BRIEF
Search the listing for the word "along". Copy every line where it is found.
= = =
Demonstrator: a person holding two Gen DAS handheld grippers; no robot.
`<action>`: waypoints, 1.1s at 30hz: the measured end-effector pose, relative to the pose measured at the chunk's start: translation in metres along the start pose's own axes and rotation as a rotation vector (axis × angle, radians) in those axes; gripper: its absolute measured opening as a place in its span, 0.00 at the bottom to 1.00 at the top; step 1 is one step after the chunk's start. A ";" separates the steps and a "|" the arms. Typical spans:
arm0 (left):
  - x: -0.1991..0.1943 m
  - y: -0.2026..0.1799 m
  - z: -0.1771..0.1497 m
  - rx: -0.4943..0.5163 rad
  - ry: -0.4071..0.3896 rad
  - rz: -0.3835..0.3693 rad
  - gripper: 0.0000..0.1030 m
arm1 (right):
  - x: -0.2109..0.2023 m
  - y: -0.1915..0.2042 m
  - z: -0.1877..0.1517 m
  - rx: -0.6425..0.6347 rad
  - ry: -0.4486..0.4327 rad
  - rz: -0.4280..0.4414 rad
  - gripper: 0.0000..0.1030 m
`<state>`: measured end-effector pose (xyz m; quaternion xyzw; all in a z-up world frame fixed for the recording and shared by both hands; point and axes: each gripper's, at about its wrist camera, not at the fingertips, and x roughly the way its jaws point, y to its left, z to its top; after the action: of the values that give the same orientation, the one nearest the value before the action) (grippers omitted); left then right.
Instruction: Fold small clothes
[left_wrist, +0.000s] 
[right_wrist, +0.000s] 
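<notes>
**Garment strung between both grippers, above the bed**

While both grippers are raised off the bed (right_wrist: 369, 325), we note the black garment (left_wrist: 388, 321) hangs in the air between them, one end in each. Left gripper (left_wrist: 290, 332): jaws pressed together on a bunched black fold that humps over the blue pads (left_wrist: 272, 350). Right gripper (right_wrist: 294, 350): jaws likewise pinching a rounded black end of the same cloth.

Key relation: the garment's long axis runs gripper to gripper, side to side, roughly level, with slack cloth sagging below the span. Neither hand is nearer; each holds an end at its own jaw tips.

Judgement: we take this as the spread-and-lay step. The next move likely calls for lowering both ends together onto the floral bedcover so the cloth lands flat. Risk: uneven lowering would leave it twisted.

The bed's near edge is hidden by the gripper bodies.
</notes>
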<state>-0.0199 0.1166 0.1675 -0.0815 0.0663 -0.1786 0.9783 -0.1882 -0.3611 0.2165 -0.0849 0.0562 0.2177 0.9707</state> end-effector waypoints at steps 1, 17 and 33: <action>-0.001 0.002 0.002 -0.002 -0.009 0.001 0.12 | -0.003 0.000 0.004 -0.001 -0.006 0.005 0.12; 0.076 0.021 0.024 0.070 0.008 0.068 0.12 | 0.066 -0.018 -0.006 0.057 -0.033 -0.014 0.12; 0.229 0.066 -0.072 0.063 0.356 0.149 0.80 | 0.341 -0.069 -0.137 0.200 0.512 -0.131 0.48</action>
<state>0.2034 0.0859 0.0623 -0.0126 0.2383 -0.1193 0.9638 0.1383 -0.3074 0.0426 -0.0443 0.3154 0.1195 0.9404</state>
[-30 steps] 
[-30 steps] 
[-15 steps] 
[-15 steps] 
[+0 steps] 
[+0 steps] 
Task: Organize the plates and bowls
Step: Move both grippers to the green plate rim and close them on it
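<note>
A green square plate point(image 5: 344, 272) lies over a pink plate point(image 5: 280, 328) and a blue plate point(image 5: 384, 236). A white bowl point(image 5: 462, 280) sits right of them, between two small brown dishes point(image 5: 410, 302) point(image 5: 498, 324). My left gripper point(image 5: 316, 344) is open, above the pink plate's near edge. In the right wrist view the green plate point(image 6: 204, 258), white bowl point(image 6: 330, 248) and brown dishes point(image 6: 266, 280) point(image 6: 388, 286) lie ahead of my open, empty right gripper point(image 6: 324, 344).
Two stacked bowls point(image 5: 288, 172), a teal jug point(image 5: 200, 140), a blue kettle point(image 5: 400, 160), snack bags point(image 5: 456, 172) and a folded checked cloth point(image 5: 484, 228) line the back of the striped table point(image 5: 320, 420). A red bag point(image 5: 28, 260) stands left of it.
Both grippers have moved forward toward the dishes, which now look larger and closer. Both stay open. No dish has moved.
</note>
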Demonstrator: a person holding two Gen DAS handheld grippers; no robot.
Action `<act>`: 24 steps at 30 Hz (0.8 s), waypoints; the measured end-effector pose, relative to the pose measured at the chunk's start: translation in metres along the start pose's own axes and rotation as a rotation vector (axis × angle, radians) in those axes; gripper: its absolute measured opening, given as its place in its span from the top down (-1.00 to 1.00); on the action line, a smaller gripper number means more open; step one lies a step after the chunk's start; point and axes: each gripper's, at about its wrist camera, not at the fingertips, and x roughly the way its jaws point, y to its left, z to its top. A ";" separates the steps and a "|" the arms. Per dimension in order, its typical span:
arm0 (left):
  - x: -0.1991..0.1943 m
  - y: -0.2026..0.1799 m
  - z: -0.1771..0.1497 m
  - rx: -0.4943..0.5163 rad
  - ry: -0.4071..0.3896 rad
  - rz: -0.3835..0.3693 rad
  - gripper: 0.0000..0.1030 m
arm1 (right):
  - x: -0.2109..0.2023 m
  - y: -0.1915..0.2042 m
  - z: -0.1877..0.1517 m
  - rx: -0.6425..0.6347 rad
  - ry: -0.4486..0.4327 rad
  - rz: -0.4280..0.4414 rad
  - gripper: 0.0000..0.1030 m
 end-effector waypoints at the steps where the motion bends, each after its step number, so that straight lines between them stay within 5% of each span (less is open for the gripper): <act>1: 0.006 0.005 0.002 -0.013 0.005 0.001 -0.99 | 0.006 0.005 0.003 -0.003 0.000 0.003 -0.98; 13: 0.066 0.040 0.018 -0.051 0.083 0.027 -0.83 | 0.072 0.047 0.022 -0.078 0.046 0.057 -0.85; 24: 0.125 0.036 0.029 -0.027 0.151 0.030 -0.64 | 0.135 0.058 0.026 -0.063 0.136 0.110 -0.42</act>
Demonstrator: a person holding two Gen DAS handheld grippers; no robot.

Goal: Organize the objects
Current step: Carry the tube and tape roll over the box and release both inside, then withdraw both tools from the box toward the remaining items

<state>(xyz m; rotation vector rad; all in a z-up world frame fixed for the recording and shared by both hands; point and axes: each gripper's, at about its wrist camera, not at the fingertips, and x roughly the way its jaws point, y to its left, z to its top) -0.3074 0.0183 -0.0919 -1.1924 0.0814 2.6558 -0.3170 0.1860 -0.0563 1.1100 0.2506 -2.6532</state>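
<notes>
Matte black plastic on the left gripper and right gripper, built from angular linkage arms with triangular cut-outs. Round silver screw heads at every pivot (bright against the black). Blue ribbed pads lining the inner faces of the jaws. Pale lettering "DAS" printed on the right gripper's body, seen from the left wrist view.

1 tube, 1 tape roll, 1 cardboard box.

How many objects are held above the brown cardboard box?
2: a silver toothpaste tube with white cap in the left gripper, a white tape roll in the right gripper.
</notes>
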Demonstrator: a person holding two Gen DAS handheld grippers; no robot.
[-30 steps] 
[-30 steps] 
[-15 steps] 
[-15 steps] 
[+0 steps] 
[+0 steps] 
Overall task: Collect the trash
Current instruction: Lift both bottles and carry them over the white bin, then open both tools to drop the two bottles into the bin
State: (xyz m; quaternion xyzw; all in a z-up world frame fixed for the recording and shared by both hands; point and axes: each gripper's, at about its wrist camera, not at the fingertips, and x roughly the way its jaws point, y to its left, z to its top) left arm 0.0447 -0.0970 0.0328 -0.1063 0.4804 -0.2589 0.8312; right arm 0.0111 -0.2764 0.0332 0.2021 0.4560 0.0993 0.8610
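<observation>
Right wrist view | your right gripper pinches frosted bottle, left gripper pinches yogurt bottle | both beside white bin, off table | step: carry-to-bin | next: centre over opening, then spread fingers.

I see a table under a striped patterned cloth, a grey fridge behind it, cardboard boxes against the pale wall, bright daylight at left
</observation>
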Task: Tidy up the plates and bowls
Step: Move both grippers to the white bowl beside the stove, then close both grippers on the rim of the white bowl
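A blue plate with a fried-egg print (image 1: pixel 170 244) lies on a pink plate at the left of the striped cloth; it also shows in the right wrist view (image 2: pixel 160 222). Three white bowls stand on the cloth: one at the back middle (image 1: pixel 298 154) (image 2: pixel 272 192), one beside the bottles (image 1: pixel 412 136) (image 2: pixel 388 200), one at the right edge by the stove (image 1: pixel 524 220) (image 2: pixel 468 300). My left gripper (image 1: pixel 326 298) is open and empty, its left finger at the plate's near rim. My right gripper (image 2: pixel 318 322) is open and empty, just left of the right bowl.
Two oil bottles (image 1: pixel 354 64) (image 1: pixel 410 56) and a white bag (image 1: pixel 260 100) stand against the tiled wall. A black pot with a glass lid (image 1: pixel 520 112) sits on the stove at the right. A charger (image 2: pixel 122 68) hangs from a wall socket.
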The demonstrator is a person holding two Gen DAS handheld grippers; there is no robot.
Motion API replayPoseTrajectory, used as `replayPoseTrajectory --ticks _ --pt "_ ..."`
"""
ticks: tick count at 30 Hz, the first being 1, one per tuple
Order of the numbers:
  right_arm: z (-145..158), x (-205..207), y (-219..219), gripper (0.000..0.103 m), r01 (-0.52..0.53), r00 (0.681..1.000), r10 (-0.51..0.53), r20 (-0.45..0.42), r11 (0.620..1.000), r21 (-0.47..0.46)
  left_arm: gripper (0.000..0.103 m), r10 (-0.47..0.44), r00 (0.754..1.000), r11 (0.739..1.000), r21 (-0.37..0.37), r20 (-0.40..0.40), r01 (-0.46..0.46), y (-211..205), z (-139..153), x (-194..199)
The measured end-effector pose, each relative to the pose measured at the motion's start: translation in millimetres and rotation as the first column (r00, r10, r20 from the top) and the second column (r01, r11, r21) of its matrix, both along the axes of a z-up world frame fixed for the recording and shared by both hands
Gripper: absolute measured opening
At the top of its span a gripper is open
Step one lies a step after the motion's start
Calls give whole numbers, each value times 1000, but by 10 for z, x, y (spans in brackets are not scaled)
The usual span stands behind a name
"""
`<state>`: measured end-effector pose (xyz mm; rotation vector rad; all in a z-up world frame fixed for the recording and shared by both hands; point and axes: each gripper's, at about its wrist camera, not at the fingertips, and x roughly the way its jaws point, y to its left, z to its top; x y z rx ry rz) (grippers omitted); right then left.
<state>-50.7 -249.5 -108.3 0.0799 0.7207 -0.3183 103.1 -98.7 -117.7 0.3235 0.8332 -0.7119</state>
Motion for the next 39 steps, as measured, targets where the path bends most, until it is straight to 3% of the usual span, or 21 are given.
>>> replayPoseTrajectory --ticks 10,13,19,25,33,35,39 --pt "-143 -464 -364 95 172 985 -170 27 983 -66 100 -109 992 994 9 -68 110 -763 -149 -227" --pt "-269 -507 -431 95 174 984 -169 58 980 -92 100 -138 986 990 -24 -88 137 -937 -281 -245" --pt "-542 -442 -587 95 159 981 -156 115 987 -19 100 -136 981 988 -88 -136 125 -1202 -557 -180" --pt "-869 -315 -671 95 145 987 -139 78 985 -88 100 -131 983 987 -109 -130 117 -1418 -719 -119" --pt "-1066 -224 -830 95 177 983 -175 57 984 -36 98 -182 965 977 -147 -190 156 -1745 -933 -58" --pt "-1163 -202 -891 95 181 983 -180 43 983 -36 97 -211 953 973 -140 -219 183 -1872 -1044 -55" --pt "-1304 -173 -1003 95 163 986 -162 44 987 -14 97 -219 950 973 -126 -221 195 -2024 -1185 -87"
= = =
SOLUTION BELOW
`<action>`: waypoints, 1.1s at 30hz: the measured end-effector pose, relative to the pose measured at the chunk's start: translation in metres along the start pose's own axes and rotation as a rotation vector (axis × angle, radians) in those axes; gripper: its absolute measured opening as a place in its span, 0.00 at the bottom to 1.00 at the top; step 1 is one step after the chunk's start. A ";" separates the steps and a "|" the arms. Typical spans:
Action `<act>`: 24 steps at 30 Hz (0.8 s), waypoints; the measured end-effector pose, relative to the pose measured at the chunk's start: translation in metres along the start pose's own axes and rotation as a rotation vector (axis × angle, radians) in those axes; gripper: its absolute measured opening, given as its place in its span from the top down (-1.00 to 1.00); on the action line, a smaller gripper number means more open; step one lies a step after the chunk's start; point and axes: each gripper's, at about its wrist camera, not at the fingertips, and x roughly the way its jaws point, y to its left, z to its top. A ";" separates the steps and a "|" the arms. Per dimension in order, its typical span:
The measured end-effector pose, each relative to the pose measured at the motion's start: translation in millimetres and rotation as the first column (r00, r10, r20 from the top) and the second column (r01, r11, r21) of its matrix, both along the axes of a z-up world frame fixed for the recording and shared by both hands

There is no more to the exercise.